Its about time , a rant

KristyHall

Crowing
8 Years
Jan 27, 2011
5,047
191
288
North Alabama
I have felt that many dress code rules in our local schools have been some of the most pointless and arbitrary rules. I thought so as a student and I still feel such as a 29 year old woman.

Well I had the local news playing on my TV when I heard a spot on the local school district finally allowing boys to wear studded earrings, and that was after they had to be petitioned by a student expelled for the earrings.

While the rest of us have been living in the 21st century for 12 years, the local school board is finally creeping into the 20th century. Earrings on boys stopped being shocking by the early 90s.

As a teenager I was (luckily) never suspended for my open questioning of authority and of rules I found pointless. I helped other students understand their religious rights when over zealous administrators tried to prevent them from wearing religious symbols or long hair (native boys) while allowing other religious groups to wear their symbols of the same size.

Watching administrators pick and choose who they would enforce the rules with soured me on any sense of fairness. They calmed down in my school when a couple hundred students showed up wearing rainbow shirts in response to a boy being expelled for carrying a gay pride sign during a baseball game after the administrators made him remove his rainbow belt.

Styles and dress largely came about (at least in recent history ) to recognize differ net classes, religions, and creeds of people.

IMO, for one homogeneous group to force a strict (I emphasis strict since style changes with each generation and there is always an exception to any social rule) specific dress code upon a populace (men must wear x, women must wear z, and men can not wear z and women can not wear x) is little more than an unnecessary display of power in an attempt to force others to appeal to their own sense of taste.

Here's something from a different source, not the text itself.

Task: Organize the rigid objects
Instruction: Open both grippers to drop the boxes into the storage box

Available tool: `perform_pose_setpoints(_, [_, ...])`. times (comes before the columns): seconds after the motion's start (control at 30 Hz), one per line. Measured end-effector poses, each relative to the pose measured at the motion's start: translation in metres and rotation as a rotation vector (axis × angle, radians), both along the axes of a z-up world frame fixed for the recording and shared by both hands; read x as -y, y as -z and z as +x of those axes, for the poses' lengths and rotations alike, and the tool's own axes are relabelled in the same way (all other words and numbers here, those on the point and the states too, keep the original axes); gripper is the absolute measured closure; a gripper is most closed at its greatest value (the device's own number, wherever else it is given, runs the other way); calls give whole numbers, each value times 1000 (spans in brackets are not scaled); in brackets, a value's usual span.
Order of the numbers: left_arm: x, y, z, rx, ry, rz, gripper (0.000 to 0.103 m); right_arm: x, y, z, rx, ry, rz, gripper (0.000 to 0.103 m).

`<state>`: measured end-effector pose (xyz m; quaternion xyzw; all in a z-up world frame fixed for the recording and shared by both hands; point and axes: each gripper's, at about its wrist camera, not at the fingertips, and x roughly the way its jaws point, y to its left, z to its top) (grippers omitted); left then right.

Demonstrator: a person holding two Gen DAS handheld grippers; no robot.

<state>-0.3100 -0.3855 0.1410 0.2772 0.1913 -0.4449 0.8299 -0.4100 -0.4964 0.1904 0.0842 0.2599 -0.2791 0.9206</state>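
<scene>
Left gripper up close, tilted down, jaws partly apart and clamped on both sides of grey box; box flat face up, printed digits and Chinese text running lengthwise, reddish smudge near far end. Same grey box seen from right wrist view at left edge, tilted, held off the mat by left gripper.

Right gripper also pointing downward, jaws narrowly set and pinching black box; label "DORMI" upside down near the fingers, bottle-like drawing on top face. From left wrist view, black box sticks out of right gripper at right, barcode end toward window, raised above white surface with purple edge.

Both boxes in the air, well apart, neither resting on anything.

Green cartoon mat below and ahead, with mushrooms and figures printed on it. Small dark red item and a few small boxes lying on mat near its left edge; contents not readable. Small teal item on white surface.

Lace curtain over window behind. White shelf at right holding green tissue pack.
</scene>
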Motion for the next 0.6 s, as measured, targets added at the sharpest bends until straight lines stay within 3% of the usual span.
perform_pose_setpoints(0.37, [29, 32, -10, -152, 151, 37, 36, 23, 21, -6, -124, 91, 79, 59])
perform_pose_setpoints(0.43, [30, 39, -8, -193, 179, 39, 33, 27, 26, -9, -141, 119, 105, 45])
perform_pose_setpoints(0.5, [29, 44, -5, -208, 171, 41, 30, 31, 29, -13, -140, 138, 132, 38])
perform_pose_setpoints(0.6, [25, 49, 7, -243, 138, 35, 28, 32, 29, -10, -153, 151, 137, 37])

Now I am not including dress that is dangerous, inflammatory (a shirt with racial slurs), and so on. I am speaking about the relatively harmless dress (Men with sparkly rainbow belts and women in suits)

What i find acceptable.
Males in dresses
Males with long hair
Males with earrings
Females in suits
Females with short hair
Religious apparel
Hats
Wigs
Males with make up
Females without make up
Ethnic apparel

I just don't see the reason for the controversy.
 
Well said, and I agree. A friend of mine went to a school where it was mandatory for ALL GUYS to be clean shaven. No facial hair allowed at all. Talk about ridiculous...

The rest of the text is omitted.